Listen to EYE IN THE SKY by The Alan Parsons Project.
Another from roughly the same period. Eye In The Sky is one that really scared me as a kid. This one and In The Air Tonight by Phil Collins were the ones that would give me the chills. (Speaking of, and since we're talking about Alan Parsons, have you seen those Dark Side of the Rainbow youtubes? Eerie.)
I can't really say why Eye In The Sky scared me, or even why it holds up well today. I think it's another one of those songs that has charm, because the singing isn't quite as polished as the rest of the production.
But it's also a song that would make a good exhibit in my campaign to force pop songs to stop after three and a half minutes. Those radio DJs in the 50s and 60s who wouldn't play anything over four minutes weren't dumb--there's only so much 99% of artists can put into a song without running out of ideas after a couple of minutes.
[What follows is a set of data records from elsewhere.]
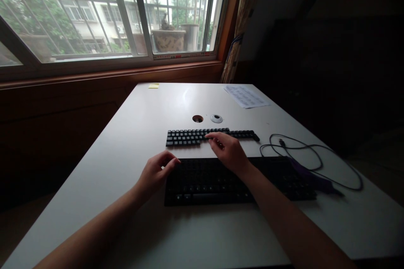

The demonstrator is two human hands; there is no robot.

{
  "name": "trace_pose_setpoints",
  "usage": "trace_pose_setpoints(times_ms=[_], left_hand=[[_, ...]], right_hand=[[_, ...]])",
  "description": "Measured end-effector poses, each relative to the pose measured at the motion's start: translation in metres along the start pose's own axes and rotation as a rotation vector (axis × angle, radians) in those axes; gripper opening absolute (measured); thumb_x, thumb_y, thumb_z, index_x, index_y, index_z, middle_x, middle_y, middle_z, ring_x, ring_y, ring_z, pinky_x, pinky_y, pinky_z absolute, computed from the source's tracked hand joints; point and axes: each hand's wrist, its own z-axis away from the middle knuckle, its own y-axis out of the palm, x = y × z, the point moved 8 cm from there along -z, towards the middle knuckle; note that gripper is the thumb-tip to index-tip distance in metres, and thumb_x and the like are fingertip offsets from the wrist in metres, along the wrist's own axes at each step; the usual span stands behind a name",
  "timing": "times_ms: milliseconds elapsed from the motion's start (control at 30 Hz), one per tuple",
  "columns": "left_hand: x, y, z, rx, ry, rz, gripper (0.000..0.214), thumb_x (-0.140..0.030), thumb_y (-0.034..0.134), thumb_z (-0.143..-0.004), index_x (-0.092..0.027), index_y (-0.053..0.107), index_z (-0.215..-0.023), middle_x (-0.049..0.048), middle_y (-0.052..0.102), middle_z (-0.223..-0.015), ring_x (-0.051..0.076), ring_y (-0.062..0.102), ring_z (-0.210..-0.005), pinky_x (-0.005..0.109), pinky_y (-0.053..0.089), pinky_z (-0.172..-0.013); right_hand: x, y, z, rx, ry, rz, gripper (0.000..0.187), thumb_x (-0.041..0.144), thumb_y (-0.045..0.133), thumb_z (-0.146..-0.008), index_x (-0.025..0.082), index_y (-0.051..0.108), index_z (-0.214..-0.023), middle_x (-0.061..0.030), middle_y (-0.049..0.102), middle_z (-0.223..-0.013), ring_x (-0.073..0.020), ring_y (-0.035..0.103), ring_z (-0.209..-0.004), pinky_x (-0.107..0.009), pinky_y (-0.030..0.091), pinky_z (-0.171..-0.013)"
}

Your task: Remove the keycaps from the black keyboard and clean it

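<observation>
1. My right hand (229, 149) is nearer the loose black keycaps (183, 138): most at its ten o'clock, rows running nine to three. Thumb and finger close together; can't tell if they pinch a keycap.
2. My left hand (158, 169) curls at the black keyboard's (214, 183) ten o'clock corner; grip unclear.
3. White counter (110, 155). From the keyboard: USB cable (282, 143) two o'clock, printed paper (246, 96) twelve, barred window (107, 12) eleven.
</observation>
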Motion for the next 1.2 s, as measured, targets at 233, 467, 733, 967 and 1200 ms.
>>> trace_pose_setpoints(times_ms=[233, 467, 733, 967, 1200], left_hand=[[-0.018, 0.004, 0.003, -0.002, 0.206, -0.076, 0.012, -0.023, 0.055, -0.095, -0.018, 0.066, -0.096, 0.0047, 0.066, -0.092, 0.015, 0.061, -0.078, 0.026, 0.050, -0.071], [-0.033, 0.020, 0.010, 0.047, 0.325, -0.160, 0.015, -0.022, 0.060, -0.092, -0.019, 0.067, -0.105, 0.0069, 0.065, -0.096, 0.014, 0.062, -0.077, 0.025, 0.051, -0.067], [-0.043, 0.029, 0.015, 0.088, 0.365, -0.173, 0.009, -0.025, 0.065, -0.090, -0.017, 0.068, -0.092, 0.0048, 0.068, -0.084, 0.015, 0.061, -0.073, 0.026, 0.049, -0.067], [-0.038, 0.029, 0.011, 0.143, 0.228, -0.065, 0.012, -0.028, 0.063, -0.092, -0.017, 0.070, -0.091, 0.0040, 0.071, -0.085, 0.016, 0.064, -0.078, 0.027, 0.049, -0.072], [-0.036, 0.029, 0.010, 0.191, 0.159, 0.030, 0.016, -0.029, 0.064, -0.091, -0.016, 0.069, -0.084, 0.0026, 0.070, -0.079, 0.015, 0.063, -0.074, 0.025, 0.047, -0.069]], right_hand=[[0.002, -0.021, 0.001, -0.236, 0.200, -1.053, 0.018, 0.025, 0.055, -0.086, 0.026, 0.068, -0.099, 0.0044, 0.041, -0.061, -0.0118, 0.037, -0.056, -0.028, 0.034, -0.055], [0.020, 0.006, 0.008, -0.188, 0.332, -1.486, 0.013, 0.022, 0.054, -0.083, 0.024, 0.067, -0.085, 0.0033, 0.037, -0.059, -0.0120, 0.034, -0.056, -0.027, 0.032, -0.053], [0.036, 0.029, 0.019, -0.113, 0.383, -1.548, 0.015, 0.022, 0.052, -0.087, 0.022, 0.066, -0.082, 0.0012, 0.042, -0.064, -0.0124, 0.040, -0.061, -0.027, 0.035, -0.059], [0.047, 0.031, 0.023, -0.034, 0.339, -1.582, 0.021, 0.021, 0.046, -0.090, 0.020, 0.066, -0.083, 0.0006, 0.043, -0.063, -0.0129, 0.040, -0.062, -0.027, 0.034, -0.060], [0.056, 0.021, 0.023, 0.127, 0.181, -1.142, 0.033, 0.037, 0.042, -0.100, 0.022, 0.069, -0.090, -0.0040, 0.057, -0.088, -0.0158, 0.053, -0.078, -0.032, 0.042, -0.073]])
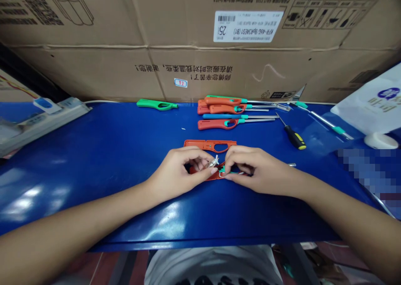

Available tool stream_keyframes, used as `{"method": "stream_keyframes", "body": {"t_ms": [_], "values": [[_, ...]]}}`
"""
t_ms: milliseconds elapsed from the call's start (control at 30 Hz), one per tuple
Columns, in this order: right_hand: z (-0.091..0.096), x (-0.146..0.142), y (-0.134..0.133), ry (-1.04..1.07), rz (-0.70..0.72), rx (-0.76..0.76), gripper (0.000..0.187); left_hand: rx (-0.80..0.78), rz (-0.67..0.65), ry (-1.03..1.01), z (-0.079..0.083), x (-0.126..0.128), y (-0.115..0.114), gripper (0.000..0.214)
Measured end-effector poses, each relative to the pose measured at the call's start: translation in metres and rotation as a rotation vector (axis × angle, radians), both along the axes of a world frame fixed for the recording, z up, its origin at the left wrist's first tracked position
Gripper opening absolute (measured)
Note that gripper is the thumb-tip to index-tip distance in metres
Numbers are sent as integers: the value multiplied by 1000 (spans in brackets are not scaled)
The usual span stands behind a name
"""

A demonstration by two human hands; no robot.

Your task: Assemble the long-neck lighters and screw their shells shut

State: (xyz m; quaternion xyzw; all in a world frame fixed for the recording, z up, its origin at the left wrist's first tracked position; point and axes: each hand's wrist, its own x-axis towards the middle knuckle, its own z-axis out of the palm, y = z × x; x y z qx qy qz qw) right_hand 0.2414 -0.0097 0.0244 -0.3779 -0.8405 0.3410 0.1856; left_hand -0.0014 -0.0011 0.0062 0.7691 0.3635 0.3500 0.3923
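Note:
Between the thumb and fingers of my left hand [180, 170] is a small clear fuel tank [213, 162] with a white tip, held tilted over an orange lighter shell half [214, 175]. My right hand [255, 168] pinches at the right part of that shell, by a green piece [222, 169] and a thin white wire. What exactly its fingertips grip is mostly hidden. A metal tube end [292, 164] shows beyond the right hand. Just behind my hands lies a second orange shell half [203, 145], with a trigger opening.
Several long-necked lighters [219, 124] lie stacked at the back. A green lighter handle [156, 105] is left of them, a screwdriver [294, 137] right. A power strip [46, 120] stands at far left, a white bag [372, 101] at right. A cardboard box [109, 67] walls the back.

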Motion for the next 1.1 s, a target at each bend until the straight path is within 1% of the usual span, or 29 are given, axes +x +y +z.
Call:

Eye In The Sky has an excellent lyric, and an excellent sense of dread, especially in that keyboard figure. They should have done a couple of verses, and then ridden those creepy keys right on out. Instead, the Project had to make it plain they were out of original thoughts by doing one last modulated verse and a totally lame and pointless guitar solo. Just like 689,543 other too long pop tunes. It could've been a classic, but now it's just a jukebox classic.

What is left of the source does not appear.